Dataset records
================================

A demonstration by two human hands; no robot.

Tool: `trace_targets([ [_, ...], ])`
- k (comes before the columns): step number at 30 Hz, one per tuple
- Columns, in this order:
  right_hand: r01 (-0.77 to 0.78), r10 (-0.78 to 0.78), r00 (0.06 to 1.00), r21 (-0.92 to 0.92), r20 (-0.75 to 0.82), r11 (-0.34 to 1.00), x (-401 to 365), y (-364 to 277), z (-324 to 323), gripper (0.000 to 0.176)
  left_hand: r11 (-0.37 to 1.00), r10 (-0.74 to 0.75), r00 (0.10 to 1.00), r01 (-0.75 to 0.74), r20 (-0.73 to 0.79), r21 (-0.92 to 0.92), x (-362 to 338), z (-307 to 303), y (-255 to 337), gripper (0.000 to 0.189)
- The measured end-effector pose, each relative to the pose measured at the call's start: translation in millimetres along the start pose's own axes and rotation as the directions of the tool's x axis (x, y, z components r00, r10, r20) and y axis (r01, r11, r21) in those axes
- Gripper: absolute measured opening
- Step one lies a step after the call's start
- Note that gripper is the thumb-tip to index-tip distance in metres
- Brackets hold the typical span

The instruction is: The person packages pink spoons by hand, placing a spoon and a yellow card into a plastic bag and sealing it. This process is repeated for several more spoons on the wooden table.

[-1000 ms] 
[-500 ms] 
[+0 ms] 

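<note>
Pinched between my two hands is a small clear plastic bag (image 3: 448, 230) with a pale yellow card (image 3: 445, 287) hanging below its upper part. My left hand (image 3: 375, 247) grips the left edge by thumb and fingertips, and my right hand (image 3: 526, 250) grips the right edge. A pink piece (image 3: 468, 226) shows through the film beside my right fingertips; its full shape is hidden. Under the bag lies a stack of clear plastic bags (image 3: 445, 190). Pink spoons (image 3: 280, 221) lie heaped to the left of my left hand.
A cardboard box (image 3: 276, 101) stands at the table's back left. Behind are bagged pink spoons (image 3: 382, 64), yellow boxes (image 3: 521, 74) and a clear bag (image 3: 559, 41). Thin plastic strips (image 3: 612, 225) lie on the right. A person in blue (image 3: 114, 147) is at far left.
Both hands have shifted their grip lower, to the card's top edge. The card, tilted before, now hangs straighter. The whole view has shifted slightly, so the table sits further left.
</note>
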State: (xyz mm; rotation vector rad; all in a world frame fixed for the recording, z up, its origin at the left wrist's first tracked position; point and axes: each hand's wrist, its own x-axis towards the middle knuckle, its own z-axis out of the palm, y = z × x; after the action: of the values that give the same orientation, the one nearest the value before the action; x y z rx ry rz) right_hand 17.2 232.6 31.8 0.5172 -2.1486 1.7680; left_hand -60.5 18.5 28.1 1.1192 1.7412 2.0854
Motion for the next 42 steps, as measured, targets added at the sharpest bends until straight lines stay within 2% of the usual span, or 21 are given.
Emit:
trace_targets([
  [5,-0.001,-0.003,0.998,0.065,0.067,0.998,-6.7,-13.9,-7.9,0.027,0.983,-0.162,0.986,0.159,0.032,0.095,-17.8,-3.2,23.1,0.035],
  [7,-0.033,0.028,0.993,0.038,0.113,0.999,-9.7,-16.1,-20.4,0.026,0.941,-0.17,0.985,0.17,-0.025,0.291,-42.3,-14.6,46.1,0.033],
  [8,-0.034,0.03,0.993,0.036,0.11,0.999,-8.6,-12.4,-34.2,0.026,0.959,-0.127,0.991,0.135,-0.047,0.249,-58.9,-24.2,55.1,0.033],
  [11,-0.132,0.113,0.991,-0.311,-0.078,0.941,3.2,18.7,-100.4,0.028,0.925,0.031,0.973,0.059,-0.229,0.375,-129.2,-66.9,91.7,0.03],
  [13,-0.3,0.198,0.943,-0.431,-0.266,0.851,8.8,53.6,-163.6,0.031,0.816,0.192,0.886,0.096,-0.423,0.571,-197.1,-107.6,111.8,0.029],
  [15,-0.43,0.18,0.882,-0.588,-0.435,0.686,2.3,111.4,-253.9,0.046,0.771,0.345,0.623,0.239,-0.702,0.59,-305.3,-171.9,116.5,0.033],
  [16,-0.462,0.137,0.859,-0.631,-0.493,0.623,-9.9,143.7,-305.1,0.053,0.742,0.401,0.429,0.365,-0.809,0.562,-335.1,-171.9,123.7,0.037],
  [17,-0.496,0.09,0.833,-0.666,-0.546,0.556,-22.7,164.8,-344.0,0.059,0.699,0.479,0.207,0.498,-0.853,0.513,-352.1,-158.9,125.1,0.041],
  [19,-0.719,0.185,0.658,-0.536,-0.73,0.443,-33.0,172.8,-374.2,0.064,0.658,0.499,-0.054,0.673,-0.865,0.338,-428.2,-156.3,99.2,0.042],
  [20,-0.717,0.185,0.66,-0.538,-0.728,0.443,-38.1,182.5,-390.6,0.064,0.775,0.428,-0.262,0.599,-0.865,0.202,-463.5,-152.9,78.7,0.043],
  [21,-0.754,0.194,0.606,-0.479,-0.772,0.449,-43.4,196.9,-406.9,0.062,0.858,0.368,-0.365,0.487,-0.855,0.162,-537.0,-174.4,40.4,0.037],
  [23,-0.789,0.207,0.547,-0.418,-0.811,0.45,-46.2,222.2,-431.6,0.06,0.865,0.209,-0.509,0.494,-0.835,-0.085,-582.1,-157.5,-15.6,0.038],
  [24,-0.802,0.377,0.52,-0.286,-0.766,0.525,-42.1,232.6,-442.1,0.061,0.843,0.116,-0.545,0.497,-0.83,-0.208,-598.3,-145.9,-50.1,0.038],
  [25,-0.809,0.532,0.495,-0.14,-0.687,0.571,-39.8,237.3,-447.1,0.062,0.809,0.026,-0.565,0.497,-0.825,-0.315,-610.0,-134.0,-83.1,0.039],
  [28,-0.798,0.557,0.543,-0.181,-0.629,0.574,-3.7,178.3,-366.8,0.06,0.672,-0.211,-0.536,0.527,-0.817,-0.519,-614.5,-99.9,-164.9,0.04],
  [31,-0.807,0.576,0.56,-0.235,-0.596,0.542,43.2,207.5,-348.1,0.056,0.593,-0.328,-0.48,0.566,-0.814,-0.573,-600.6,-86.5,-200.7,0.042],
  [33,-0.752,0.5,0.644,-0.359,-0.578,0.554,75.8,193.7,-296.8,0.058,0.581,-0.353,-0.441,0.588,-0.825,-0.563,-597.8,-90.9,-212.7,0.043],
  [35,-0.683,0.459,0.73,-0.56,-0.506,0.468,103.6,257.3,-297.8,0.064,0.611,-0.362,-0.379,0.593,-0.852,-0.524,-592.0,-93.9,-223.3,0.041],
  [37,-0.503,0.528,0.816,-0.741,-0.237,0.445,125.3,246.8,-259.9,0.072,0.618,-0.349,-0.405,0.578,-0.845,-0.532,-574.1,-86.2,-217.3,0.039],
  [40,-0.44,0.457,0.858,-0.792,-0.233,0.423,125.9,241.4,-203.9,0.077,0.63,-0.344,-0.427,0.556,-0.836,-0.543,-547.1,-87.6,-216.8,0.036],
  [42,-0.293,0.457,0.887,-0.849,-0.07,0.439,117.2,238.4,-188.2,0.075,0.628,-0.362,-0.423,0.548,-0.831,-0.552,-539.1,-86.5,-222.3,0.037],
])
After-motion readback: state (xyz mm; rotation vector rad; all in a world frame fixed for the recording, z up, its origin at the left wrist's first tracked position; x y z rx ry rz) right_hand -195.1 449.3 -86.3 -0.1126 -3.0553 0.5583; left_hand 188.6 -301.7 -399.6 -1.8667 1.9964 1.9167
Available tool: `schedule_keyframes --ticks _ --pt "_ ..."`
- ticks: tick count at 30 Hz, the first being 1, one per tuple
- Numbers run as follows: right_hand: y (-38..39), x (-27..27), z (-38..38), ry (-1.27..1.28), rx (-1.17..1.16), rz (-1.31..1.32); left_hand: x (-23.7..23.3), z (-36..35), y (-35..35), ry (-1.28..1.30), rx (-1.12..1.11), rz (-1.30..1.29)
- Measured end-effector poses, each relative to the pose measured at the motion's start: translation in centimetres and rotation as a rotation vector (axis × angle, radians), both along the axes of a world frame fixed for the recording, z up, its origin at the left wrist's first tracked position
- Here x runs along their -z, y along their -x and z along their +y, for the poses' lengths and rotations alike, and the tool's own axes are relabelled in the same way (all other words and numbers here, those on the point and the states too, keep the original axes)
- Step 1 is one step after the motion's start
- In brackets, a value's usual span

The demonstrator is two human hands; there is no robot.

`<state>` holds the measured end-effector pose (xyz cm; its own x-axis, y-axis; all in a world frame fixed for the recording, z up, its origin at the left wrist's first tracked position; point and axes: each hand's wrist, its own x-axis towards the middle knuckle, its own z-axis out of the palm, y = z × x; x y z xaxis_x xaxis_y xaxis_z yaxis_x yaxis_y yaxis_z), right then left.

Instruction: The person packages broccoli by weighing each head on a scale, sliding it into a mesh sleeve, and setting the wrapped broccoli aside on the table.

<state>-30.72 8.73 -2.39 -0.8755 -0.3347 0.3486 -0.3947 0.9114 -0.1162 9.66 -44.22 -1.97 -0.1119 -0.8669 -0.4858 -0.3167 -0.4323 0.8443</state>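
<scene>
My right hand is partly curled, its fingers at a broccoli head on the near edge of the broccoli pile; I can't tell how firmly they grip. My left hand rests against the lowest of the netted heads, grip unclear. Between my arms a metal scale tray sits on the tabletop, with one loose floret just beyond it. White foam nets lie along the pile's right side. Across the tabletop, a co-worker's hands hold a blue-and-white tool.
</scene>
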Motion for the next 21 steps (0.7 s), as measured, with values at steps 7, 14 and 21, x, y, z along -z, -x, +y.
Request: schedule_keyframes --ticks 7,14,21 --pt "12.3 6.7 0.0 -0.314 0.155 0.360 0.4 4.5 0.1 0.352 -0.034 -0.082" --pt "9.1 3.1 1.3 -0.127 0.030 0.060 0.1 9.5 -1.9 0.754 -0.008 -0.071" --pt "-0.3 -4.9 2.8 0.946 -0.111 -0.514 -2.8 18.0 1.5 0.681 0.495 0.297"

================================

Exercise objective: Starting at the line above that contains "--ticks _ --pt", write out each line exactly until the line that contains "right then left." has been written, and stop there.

Solution below:
Available tool: `schedule_keyframes --ticks _ --pt "_ ..."`
- ticks: tick count at 30 Hz, the first being 1, one per tuple
- Numbers run as follows: right_hand: y (-38..39), x (-27..27), z (-38..38), ry (-1.27..1.28), rx (-1.17..1.16), rz (-1.31..1.32); left_hand: x (-23.7..23.3), z (-36..35), y (-35..35), ry (-1.28..1.30), rx (-1.12..1.11), rz (-1.30..1.29)
- Measured end-effector poses, each relative to the pose measured at the motion's start: translation in centimetres and rotation as a rotation vector (axis × angle, radians), both along the axes of a world frame fixed for the recording, z up, its origin at the left wrist's first tracked position
- Here x runs along their -z, y along their -x and z along their +y, for the poses' lengths and rotations alike, and the tool's own axes are relabelled in the same way (all other words and numbers here, those on the point and the states too, keep the original axes)
- Step 1 is one step after the motion's start
- In brackets, a value's usual span

The demonstrator is two human hands; there is no robot.

`<state>` holds the measured end-effector pose (xyz cm; its own x-axis, y-axis; all in a world frame fixed for the recording, z up, its origin at the left wrist's first tracked position; point and axes: each hand's wrist, its own x-axis towards the middle knuckle, its own z-axis out of the palm, y = z × x; x y z xaxis_x xaxis_y xaxis_z yaxis_x yaxis_y yaxis_z), right then left.

There is nothing more to add to the answer.